**Exercise directions**
Exact reproduction of all the data is required, with pictures excluded.

====

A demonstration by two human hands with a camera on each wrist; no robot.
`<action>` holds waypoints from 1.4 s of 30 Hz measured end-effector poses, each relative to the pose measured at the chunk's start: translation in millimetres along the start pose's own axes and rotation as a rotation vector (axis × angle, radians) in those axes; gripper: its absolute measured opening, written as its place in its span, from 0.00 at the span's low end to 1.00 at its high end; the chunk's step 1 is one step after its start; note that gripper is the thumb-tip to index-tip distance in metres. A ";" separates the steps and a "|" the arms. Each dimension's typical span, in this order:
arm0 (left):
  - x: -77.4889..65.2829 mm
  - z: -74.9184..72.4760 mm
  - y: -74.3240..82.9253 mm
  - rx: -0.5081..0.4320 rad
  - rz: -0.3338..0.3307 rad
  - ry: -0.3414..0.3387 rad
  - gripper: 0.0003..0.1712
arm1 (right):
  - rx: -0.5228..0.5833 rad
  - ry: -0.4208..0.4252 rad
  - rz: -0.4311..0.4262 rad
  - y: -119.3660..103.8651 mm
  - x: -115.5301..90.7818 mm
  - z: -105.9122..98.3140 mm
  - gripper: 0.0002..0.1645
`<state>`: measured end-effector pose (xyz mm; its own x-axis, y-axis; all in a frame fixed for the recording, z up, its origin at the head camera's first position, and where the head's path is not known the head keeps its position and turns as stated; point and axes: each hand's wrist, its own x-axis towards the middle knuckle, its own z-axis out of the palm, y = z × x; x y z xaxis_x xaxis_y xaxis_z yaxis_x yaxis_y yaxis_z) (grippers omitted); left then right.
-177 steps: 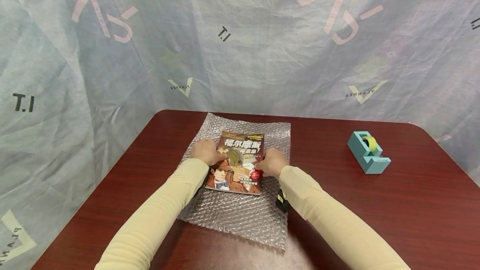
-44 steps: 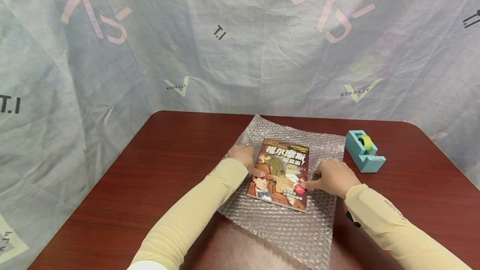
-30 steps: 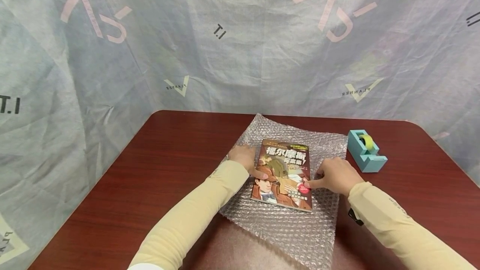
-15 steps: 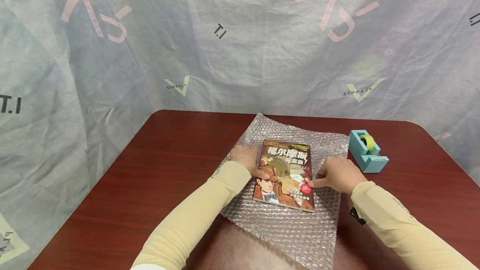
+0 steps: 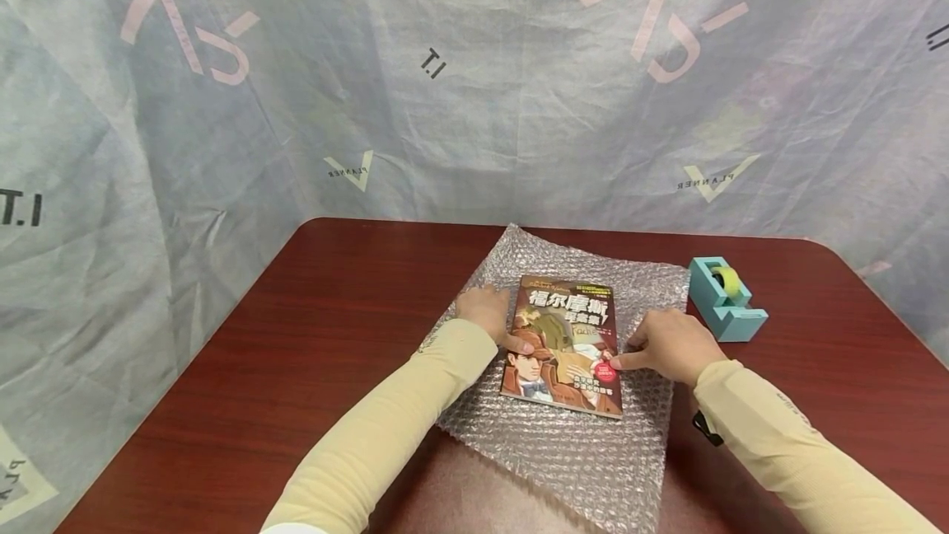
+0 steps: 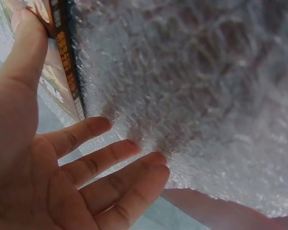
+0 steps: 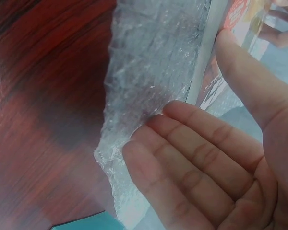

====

**Task output**
A demonstration by two human hands with a camera on each wrist; no robot.
`<action>` holds waypoints from 1.4 s of 30 Hz measured end-effector poses, each relative to the pose measured at the chunk's start: translation in millimetres along the start pose's own axes and rotation as a rotation vector (axis × angle, radians) in those axes; gripper: its absolute measured opening, written as its place in its span, from 0.00 at the span's low end to 1.00 at its high end; the chunk's step 1 is one step after its start; note that gripper is the thumb-tip to index-tip distance in metres. A ";" separates the steps and a "|" the arms. Each dimension's typical span, in this order:
arm0 (left):
  - x: -77.4889..65.2829 mm
  - z: -74.9184..72.4760 mm
  - y: -74.3240..82.9253 mm
  - rx: -0.5081..0.4320 rad
  - rz: -0.3338..0.3307 rad
  - ry: -0.3414..0.3387 rad
  - gripper: 0.0003..0.1712
arm1 (right):
  - rx: -0.5228..0.5833 rad
  - ry: -0.4208..0.4252 rad
  - rz: -0.4311..0.4262 rad
  - y: -119.3660..103.8651 mm
  - x: -115.5301..90.7818 mm
  - z: -105.9122..98.3140 mm
  - gripper: 0.0002..0.1645
`<state>`: measured end-effector pose (xyz mm; its own x-axis, y-axis; all in a frame fixed for the recording, z up, its origin at the head camera's first position, and where the head's path is not known the head keeps its position and turns as stated; point and axes: each hand's wrist, its own x-axis towards the middle knuckle, its own z-axis out of the palm, y = z × x; x y z xaxis_x xaxis_y xaxis_z yaxis_x yaxis_y yaxis_z) (grippers omitted); left then right.
-177 steps: 
-44 steps: 
-30 steps: 
-15 steps: 
+0 steps: 
+0 steps: 
+0 steps: 

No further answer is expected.